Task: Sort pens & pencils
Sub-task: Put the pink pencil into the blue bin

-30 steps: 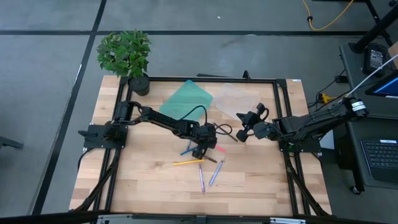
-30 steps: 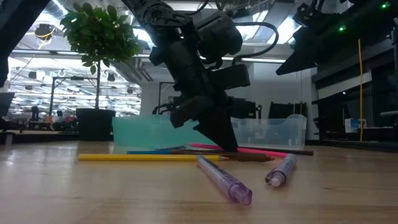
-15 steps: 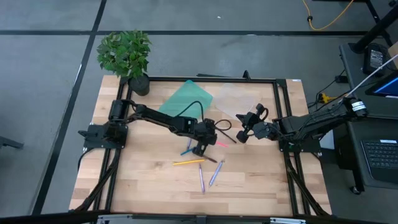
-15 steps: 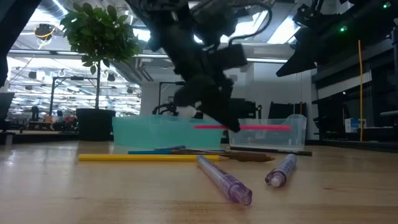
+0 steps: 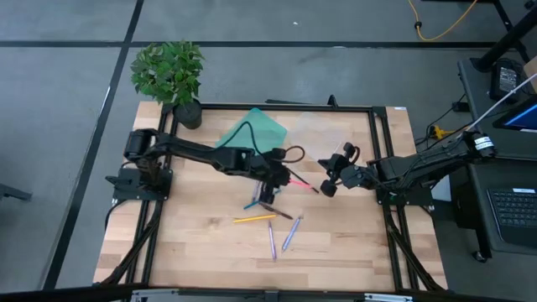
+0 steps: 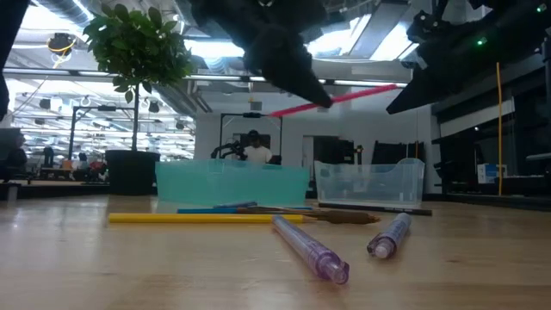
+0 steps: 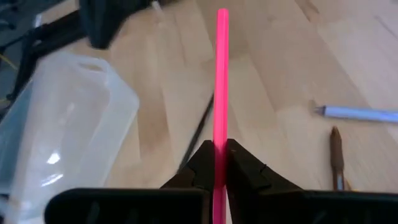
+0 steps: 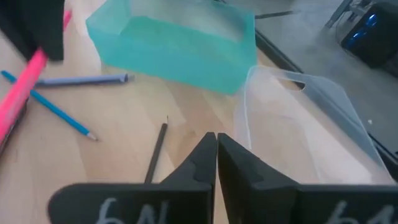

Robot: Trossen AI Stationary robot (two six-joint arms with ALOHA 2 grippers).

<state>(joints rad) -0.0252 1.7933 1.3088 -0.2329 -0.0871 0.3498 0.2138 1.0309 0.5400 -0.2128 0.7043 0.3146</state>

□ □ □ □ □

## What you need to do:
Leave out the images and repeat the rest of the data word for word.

## Result for this exercise:
Task: Sort pens & pencils
Sub-task: Put the pink pencil into the blue bin

-30 steps: 
-30 steps: 
-15 steps: 
-15 steps: 
+0 steps: 
+0 steps: 
+0 steps: 
+0 steps: 

Robot: Trossen AI Stationary robot (two six-joint arms with ALOHA 2 grippers).

<state>(joints rad) -0.0252 1.7933 1.3088 -0.2329 -0.0871 0.3498 0.2138 1.0309 0.5400 -0.2128 0.7043 0.3146</state>

The submitted response is complete.